[Material provided]

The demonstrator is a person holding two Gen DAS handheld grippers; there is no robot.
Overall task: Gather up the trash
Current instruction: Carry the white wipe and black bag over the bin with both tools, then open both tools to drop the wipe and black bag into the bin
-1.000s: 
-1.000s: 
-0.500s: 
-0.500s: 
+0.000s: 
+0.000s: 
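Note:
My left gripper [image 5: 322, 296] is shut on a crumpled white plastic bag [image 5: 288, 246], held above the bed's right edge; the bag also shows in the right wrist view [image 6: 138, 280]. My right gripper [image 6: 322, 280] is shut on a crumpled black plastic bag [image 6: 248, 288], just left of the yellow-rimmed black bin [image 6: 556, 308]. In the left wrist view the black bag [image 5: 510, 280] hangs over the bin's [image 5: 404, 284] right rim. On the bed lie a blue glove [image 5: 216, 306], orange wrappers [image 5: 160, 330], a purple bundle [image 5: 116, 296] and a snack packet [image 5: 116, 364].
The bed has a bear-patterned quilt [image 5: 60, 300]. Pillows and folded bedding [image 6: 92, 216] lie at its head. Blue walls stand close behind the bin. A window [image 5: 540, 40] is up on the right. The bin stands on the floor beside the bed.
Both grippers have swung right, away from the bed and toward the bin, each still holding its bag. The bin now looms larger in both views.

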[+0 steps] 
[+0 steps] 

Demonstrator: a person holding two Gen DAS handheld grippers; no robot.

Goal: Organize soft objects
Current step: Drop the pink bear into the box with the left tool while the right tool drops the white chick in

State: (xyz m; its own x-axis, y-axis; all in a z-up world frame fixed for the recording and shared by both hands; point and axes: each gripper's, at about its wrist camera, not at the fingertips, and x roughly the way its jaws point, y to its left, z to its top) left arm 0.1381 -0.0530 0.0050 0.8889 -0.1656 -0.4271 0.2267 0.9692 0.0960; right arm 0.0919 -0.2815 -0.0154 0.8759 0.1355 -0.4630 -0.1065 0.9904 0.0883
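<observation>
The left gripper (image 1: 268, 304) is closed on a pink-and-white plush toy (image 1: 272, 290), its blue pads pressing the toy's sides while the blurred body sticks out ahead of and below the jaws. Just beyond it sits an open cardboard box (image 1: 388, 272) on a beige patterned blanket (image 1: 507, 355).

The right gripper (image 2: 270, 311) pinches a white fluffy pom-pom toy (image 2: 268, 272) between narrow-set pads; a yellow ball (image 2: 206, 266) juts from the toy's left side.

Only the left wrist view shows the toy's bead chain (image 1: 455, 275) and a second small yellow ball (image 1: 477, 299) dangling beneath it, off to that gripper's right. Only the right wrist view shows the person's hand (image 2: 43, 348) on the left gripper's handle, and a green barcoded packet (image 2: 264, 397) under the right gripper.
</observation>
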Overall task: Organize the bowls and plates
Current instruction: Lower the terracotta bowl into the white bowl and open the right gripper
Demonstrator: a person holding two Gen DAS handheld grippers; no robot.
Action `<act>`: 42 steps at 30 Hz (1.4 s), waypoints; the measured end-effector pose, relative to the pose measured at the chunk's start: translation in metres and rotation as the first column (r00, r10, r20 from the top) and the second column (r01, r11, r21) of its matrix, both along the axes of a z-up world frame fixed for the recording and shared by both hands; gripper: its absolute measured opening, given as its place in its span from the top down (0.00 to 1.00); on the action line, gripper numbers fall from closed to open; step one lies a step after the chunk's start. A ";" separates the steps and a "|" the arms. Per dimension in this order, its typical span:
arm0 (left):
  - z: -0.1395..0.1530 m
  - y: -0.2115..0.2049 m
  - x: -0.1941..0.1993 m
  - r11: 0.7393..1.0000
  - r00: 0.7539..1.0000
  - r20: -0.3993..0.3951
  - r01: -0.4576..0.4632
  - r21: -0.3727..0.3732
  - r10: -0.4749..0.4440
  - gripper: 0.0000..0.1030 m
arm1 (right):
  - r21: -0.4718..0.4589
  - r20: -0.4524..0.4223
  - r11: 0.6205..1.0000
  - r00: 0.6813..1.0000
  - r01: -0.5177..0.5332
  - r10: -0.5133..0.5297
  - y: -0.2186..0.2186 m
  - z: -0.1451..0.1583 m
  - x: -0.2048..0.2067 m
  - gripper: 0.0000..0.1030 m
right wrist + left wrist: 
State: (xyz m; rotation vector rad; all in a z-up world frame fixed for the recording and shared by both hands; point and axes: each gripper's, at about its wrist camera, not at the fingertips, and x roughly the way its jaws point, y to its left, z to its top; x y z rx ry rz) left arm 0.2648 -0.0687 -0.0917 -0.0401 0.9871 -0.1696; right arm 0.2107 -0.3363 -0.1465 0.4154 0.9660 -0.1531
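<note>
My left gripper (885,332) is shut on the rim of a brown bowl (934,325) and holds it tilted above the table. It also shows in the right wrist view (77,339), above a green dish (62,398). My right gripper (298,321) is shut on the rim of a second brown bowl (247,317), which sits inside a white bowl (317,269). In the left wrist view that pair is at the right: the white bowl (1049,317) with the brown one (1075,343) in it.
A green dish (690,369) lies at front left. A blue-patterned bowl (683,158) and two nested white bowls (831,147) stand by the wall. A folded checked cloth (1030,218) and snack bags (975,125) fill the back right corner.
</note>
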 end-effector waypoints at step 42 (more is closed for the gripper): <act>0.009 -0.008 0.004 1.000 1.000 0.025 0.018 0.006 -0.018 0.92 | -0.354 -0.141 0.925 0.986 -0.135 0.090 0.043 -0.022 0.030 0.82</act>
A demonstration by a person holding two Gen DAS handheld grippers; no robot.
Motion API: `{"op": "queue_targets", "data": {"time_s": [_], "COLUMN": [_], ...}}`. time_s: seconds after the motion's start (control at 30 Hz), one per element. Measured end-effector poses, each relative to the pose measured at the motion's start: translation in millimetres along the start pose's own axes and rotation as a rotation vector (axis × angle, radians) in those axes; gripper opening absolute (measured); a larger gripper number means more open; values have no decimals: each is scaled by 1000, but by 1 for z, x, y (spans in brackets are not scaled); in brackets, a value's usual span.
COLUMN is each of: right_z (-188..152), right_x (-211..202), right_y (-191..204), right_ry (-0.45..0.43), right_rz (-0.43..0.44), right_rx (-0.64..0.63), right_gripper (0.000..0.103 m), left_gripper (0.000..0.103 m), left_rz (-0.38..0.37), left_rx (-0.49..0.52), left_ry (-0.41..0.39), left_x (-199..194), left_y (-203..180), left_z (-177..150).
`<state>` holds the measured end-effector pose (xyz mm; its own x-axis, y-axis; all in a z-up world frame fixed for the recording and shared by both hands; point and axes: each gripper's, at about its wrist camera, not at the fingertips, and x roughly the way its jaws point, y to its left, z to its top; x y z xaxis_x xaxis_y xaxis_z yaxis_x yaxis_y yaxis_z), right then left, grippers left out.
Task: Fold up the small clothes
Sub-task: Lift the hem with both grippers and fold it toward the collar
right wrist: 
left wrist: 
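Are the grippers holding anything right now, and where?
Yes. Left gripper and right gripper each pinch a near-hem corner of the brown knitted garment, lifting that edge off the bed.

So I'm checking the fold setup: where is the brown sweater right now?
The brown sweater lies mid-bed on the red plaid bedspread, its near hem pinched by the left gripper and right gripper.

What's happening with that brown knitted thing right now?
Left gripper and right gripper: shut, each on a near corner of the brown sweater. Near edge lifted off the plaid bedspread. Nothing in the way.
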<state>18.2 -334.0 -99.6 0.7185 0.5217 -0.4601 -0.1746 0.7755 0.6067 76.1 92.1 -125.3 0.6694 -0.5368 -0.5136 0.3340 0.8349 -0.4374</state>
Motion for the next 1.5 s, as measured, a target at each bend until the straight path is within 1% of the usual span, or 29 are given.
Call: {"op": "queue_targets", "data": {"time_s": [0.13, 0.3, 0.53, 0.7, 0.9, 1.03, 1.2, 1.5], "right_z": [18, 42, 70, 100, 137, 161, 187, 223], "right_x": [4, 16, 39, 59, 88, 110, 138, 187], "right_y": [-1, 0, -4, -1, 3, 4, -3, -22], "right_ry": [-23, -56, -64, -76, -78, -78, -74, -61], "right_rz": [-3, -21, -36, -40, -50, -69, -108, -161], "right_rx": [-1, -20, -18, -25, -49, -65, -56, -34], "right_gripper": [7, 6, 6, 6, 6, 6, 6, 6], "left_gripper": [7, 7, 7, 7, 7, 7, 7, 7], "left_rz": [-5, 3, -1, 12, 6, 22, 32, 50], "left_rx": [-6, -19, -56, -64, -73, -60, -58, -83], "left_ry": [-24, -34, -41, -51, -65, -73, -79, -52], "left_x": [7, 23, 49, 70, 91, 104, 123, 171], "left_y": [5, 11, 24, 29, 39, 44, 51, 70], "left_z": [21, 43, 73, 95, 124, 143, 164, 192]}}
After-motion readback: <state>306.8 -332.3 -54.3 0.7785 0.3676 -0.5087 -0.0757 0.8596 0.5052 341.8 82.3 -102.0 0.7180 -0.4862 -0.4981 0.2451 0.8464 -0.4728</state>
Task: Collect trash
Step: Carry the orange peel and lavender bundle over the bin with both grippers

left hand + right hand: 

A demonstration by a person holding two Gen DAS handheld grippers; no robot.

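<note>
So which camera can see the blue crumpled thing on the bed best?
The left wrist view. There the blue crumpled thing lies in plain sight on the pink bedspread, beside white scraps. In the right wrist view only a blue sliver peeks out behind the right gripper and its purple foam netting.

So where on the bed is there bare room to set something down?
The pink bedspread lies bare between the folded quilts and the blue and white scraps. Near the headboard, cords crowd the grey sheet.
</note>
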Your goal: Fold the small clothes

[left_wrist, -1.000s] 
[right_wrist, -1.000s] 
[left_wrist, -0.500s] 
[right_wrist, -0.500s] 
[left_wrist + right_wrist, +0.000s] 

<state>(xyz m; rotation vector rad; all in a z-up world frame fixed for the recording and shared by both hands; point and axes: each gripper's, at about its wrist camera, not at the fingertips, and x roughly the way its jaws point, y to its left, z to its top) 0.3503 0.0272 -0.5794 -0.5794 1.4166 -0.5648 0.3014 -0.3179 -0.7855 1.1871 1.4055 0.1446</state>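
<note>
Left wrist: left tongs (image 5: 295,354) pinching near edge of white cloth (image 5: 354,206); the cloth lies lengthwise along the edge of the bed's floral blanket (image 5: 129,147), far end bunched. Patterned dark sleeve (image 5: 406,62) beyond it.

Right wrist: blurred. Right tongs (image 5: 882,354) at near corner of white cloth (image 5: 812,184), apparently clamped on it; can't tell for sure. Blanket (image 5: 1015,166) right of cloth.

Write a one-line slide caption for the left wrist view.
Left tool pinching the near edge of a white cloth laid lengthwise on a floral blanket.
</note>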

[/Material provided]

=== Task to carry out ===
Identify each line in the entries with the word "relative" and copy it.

=== Response ===
Action `<act>`: 42 steps at 30 Hz (1.4 s), waypoints; the measured end-effector pose, relative to the pose measured at the chunk's start: translation in metres and rotation as the first column (r00, r10, r20 from the top) and the second column (r01, r11, r21) of its matrix, both along the axes of a z-up world frame fixed for the recording and shared by both hands; gripper: its absolute measured opening, given as its place in its span from the top down (0.00 to 1.00); on the action line, gripper numbers fall from closed to open; step one lies a step after the chunk's start. A ";" separates the steps and a "|" the arms. Per dimension in this order, its typical span:
Motion API: `{"op": "queue_targets", "data": {"time_s": [_], "COLUMN": [_], ...}}`. time_s: seconds after the motion's start (control at 30 Hz), one per element. Measured end-effector poses, each relative to the pose measured at the motion's start: translation in millimetres along the start pose's own axes and rotation as a rotation vector (axis × angle, radians) in those axes; gripper opening absolute (measured); a larger gripper number means more open; values have no decimals: each is scaled by 1000, but by 1 for z, x, y (spans in brackets are not scaled); in brackets, a value's usual span.

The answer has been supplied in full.